BEGIN Input data

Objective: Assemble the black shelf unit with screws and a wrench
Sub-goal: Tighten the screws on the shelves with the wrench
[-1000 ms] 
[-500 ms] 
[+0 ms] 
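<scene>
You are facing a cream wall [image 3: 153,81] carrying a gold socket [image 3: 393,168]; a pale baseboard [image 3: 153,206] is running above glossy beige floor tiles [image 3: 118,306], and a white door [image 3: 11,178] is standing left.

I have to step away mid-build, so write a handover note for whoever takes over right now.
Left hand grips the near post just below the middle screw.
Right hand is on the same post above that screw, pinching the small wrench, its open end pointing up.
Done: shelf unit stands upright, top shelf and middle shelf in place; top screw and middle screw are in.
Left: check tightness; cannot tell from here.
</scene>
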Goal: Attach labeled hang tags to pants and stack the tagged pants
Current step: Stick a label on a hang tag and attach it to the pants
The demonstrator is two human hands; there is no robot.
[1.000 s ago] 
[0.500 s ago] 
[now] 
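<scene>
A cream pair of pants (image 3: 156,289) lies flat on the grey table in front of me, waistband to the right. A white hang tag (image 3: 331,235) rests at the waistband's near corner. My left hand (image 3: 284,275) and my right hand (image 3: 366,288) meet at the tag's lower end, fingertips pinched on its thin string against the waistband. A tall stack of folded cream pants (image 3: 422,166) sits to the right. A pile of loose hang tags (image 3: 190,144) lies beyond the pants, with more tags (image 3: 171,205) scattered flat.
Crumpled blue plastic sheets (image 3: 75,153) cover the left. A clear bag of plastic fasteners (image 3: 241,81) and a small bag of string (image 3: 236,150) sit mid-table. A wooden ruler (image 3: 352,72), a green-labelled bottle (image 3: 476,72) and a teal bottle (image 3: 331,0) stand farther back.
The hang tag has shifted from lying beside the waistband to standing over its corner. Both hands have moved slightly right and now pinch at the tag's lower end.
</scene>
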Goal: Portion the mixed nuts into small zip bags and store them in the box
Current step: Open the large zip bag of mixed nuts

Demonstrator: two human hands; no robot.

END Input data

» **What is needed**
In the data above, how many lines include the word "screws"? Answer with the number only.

» **Answer section**
2